Eventually, the tow truck driver arrived and got me off the stump, to my astonishment and delight. I was able to drive my car home that night, which was a certified miracle to me and the tow truck driver himself. It did cost me a pretty penny a couple of days later when my engine light went off. I guess that’s the price of, as they say, living in the big city.

Better Angels

Whenever dealing with an accident, one usually sees the best and worst in people. There’s something about accidents that brings that out. People always get … edgy.

And weird.

With my experience last week, the phrase schadenfreude comes to mind, that cumbersome German word meaning to take great pleasure or self-satisfaction in someone else’s misfortune. I saw that up close that night.

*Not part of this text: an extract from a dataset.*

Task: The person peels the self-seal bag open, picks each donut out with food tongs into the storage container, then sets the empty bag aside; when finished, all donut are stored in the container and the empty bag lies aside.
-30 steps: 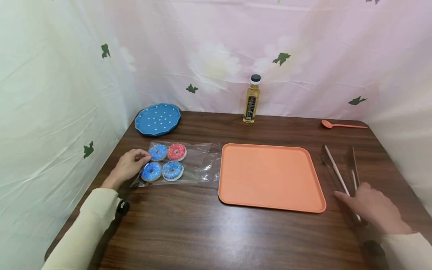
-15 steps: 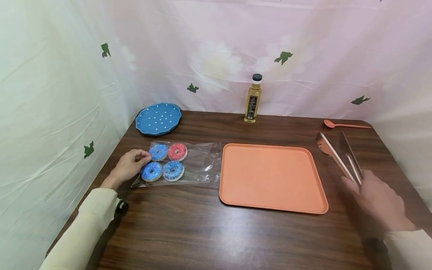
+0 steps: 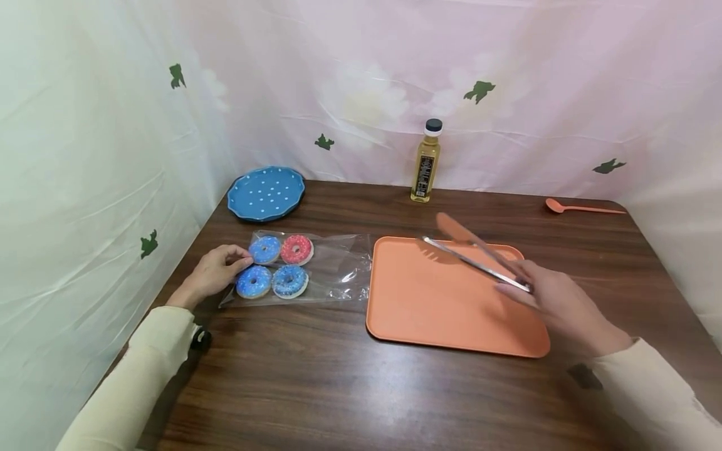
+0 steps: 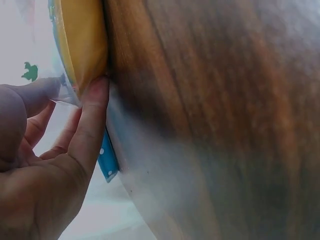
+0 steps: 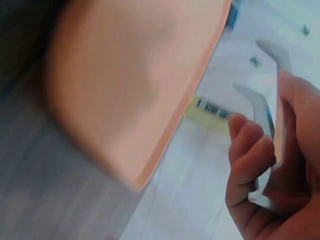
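Observation:
On the left of the head view, my left hand [image 3: 210,273] pinches the left edge of a clear plastic bag [image 3: 333,269]. Several doughnuts lie in the bag, some blue like this one [image 3: 261,289] and one red doughnut [image 3: 304,257]. In the left wrist view, thumb and fingers grip the bag's corner [image 4: 67,94] beside a doughnut's tan side [image 4: 86,40]. My right hand [image 3: 572,310] holds tongs [image 3: 476,264] with metal arms and orange tips, spread apart over the orange tray [image 3: 406,313]. In the right wrist view its fingers curl round the tongs [image 5: 261,112].
A blue dotted plate [image 3: 265,194] sits at the back left. An oil bottle [image 3: 424,172] stands upright behind the tray. At the far right lies an orange spoon [image 3: 586,208]. Curtains [image 3: 361,75] hang round the brown table [image 3: 316,376].
My right hand has picked the tongs up from the table right of the tray and carried them left over it. The left hand stays at the bag.

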`<state>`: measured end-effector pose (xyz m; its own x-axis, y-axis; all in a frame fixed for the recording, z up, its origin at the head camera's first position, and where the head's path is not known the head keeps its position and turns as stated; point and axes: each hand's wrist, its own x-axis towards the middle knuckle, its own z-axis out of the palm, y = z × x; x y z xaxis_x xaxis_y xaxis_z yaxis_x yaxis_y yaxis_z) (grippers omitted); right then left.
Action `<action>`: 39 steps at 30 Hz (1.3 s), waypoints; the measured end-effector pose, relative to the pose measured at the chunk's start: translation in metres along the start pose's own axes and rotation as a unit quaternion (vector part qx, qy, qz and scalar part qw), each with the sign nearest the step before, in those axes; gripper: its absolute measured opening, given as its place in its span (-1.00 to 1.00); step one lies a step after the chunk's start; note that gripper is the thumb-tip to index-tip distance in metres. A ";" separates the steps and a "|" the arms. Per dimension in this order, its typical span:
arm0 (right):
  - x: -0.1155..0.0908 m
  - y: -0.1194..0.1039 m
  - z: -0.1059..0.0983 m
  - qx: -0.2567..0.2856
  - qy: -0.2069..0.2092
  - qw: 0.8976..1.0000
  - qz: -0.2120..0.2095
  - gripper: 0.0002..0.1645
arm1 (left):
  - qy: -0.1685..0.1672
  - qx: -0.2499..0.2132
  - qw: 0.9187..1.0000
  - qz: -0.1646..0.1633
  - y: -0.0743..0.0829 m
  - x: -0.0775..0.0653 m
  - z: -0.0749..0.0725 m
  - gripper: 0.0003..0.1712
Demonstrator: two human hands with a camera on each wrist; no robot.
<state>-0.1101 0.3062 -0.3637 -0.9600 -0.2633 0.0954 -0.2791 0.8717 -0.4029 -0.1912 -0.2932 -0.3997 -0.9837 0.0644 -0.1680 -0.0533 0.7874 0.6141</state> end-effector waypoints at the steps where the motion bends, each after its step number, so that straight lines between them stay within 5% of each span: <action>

But I also saw individuals who exhibited noble, compassionate and endearing qualities during my time of need. A Falls Road resident who asked me if I wanted to come inside and warm up with a steaming cup of cocoa (I politely declined). Another lady who offered to ask her neighbors to check their porch security video cameras to see if the accident was recorded (I gratefully accepted that offer). The gas station attendant who kindly let me use his phone, and the cop who offered a sympathetic ear (while letting me know I didn’t have a snowball’s chance in hell bringing to justice the idiot who veered into my lane).

And then there was the tow truck driver, Ryan, who worked so tirelessly and methodically to extricate my car from that stubborn, mean old stump.

When looking back on that long, cold, surreal night on the stump, those are the folks I’ll remember best. Because, to paraphrase that greatest champion of the people, Abe Lincoln, they were the ones who revealed the better angels of our nature. May God bless ’em.